The ligand(s) mediating extrinsic apoptosis induction were of significant interest. After exploring the expression of several death receptor/ligand combinations it was shown that expression of TNF-α was elevated following treatment. TNF receptor ligation is associated with endocytosis, release of the death complex, and subsequent degradation of the receptor 28,46. OXY treatment resulted in a decrease in the expression of the TNFR1 prior to activation of caspase cleavage, implicating this signaling cascade as central to apoptosis induction. Final confirmation for a role for TNF-α came from siRNA experiments showing that TNFR1 signaling was essential for caspase 8 cleavage. It should be noted that inhibition of protein synthesis is recognized as a classical initiator of autocrine TNF-α mediated apoptosis 47. Numerous cellular processes associated with the inhibition of protein synthesis enhance sensitization to death receptor stimuli. Critically important events are inactivation of the pro-survival NF-κB pathway 33, activation of the AMPK pathway 48, the initiation of the mitochondrial permeability transition (MPT) 49, along with the induction of both autophagy and ROS 22,30,50,51. In this regard, autocrine TNF-α-mediated cell death is a logical outcome following OXY treatment.

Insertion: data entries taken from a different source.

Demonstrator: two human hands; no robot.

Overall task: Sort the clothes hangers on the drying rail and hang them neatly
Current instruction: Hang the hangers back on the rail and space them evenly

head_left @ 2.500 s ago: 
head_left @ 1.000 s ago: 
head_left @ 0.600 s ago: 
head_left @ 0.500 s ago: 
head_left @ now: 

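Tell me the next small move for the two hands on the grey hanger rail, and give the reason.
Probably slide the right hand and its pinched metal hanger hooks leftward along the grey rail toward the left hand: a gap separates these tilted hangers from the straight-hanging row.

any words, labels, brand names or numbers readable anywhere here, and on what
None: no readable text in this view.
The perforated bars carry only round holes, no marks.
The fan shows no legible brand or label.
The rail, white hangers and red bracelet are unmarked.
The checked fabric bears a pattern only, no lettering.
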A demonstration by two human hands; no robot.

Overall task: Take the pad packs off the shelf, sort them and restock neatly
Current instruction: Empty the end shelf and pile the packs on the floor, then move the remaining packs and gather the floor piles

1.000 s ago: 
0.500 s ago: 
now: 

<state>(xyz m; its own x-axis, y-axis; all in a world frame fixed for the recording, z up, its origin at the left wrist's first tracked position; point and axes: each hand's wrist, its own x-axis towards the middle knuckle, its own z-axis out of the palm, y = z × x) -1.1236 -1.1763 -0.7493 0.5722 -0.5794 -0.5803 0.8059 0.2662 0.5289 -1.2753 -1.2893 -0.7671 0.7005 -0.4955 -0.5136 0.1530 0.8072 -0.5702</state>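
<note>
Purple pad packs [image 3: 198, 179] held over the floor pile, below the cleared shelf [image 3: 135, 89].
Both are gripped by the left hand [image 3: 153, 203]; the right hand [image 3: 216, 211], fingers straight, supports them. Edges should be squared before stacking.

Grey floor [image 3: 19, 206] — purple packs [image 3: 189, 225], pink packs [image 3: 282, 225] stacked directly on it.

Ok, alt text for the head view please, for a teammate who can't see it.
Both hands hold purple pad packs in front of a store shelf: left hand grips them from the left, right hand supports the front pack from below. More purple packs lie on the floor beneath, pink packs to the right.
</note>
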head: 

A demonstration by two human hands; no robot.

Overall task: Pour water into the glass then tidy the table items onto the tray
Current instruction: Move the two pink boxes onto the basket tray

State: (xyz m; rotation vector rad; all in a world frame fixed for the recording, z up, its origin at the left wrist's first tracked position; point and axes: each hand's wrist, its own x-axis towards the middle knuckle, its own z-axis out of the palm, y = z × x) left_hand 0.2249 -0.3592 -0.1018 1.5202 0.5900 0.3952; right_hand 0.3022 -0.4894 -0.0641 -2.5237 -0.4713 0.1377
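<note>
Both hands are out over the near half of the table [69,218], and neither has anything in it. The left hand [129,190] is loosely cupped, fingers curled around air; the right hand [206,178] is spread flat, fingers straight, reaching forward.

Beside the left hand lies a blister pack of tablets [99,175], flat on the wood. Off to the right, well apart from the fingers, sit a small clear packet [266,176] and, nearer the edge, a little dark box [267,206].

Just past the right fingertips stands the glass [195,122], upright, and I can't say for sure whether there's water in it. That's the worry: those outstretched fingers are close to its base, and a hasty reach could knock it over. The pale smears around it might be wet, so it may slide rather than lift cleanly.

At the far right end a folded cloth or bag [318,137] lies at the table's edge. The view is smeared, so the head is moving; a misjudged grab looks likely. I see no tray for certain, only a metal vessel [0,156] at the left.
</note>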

In summary, these data suggest that OXY treatment is associated with a rapid decline in intracellular metabolites leading to simultaneous activation of nutrient sensing pathways. Sustained activation leads to apoptosis induction, mediated to some extent by autocrine TNF-α. Interestingly, ER+ cell lines MCF7 and T47D showed the greatest OXY sensitivity and were the only cell lines that showed increased transcription of TNF-α in response to OXY. Recent studies have shown that estrogen can play a role in regulation of transcription of TNF-α 52. Unpublished results from our laboratory suggest that OXY treatment reduced the level of ERα, known to be downregulated by TNF-α 53. This decrease in the expression of ERα may cause cells that are dependent on estrogen for growth and survival to become increasingly susceptible to treatments that induce a TNF-α response, such as OXY, thus explaining why the ER+ MCF7 and T47D cells show a greater sensitivity to OXY compared to ER− cell lines MDA-MB-468 and HS578T. However, the presence of the ER is not an absolute requirement for cell death induced by OXY as activation of the intrinsic pathway of apoptosis is sufficient to cause cells to commit to apoptosis 54. Yet, the molecular target responsible for activity remains undefined. Data collected thus far appears to implicate a ubiquitous controller of intracellular solute concentrations as a potential candidate. Pleasingly, the starvation response and growth suppression was also evident in xenograft models and did not appear to be overtly toxic. As a consequence OXY remains an interesting pharmacophore for further investigation. It should also be recognized that the wealth of preexisting data relating to OXY makes the parent molecule itself a compelling development candidate.